_REQUIRED ACTION_
In the listing below, the line containing "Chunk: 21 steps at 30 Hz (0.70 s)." marks the end; copy exactly every line from the first through that one.

= = =

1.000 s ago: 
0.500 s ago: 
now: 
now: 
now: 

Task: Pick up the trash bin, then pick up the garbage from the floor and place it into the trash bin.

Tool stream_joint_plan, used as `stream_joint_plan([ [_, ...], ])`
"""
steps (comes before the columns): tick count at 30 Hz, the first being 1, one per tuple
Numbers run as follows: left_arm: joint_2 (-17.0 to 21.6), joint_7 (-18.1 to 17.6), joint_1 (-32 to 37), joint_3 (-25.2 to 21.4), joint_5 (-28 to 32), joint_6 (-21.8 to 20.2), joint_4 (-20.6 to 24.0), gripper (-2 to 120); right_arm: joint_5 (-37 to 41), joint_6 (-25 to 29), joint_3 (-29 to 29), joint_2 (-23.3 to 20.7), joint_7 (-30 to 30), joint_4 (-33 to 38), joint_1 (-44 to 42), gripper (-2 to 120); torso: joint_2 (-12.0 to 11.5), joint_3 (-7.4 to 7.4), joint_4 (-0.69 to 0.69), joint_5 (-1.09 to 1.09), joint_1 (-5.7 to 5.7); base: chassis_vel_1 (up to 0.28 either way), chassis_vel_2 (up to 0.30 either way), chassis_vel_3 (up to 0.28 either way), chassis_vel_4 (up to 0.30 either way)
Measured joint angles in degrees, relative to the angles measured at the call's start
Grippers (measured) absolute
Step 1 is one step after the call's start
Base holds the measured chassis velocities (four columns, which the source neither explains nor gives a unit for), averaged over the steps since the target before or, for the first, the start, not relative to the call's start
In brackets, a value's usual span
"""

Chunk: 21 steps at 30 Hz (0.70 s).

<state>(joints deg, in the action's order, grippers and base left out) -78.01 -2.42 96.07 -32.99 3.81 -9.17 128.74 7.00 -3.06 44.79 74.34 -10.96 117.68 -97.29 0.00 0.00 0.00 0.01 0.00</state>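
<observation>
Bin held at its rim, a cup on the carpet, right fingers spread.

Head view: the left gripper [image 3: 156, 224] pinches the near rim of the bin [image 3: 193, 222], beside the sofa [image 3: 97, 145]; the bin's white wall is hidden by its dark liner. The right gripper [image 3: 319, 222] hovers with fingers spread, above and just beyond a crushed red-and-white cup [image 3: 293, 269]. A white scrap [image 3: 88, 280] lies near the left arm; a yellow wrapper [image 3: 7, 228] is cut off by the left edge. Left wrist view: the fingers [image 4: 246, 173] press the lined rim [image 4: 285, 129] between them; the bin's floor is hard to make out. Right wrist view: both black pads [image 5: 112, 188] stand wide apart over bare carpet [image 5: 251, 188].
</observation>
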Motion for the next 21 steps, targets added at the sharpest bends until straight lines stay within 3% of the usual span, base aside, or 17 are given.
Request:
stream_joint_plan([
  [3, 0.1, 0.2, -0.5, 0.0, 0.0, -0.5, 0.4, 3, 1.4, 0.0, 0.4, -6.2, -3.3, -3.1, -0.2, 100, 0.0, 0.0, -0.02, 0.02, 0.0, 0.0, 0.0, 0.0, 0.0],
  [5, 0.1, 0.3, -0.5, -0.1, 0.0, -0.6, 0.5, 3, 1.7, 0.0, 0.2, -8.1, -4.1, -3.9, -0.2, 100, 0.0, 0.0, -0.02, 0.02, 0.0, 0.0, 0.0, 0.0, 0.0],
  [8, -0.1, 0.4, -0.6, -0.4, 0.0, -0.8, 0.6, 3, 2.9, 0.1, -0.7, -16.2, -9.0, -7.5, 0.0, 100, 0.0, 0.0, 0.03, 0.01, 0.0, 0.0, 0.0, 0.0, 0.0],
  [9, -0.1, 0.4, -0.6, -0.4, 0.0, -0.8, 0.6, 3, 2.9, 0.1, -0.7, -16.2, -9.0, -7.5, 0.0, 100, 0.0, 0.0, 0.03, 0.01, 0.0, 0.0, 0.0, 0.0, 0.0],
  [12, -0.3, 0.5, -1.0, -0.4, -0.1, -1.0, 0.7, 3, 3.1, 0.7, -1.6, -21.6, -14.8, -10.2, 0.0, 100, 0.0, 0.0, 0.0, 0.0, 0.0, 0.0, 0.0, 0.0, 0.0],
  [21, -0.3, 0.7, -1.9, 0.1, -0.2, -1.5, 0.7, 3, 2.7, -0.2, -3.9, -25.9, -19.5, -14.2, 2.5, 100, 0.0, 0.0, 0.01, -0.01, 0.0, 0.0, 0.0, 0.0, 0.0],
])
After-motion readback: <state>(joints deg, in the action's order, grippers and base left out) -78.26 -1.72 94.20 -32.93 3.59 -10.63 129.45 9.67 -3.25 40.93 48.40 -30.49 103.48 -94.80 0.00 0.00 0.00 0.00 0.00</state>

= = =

_OUTPUT FOR THIS EXERCISE_
1.000 s ago: 
0.500 s ago: 
now: 
now: 
now: 

Task: Pick up the trash bin, then pick up the garbage from the floor and place it into the trash bin.

Tool stream_joint_plan, used as `stream_joint_plan([ [_, ...], ])`
"""
steps (comes before the columns): tick count at 30 Hz, the first being 1, one per tuple
Numbers run as follows: left_arm: joint_2 (-17.0 to 21.6), joint_7 (-18.1 to 17.6), joint_1 (-32 to 37), joint_3 (-25.2 to 21.4), joint_5 (-28 to 32), joint_6 (-21.8 to 20.2), joint_4 (-20.6 to 24.0), gripper (-2 to 120); right_arm: joint_5 (-37 to 41), joint_6 (-25 to 29), joint_3 (-29 to 29), joint_2 (-23.3 to 20.7), joint_7 (-30 to 30), joint_4 (-33 to 38), joint_1 (-44 to 42), gripper (-2 to 120); torso: joint_2 (-12.0 to 11.5), joint_3 (-7.4 to 7.4), joint_4 (-0.69 to 0.69), joint_5 (-1.09 to 1.09), joint_1 (-5.7 to 5.7); base: chassis_vel_1 (up to 0.28 either way), chassis_vel_2 (up to 0.30 either way), chassis_vel_3 (up to 0.28 either way), chassis_vel_4 (up to 0.30 either way)
Measured joint angles in degrees, relative to the angles measured at the call's start
Grippers (measured) absolute
Step 1 is one step after the call's start
Base holds the measured chassis velocities (four columns, which the source neither explains nor gives a unit for), averaged over the steps since the target before or, for the first, the start, not relative to the call's start
In brackets, a value's usual span
"""

Chunk: 21 steps at 30 Hz (0.70 s).

That concludes the answer to the exercise.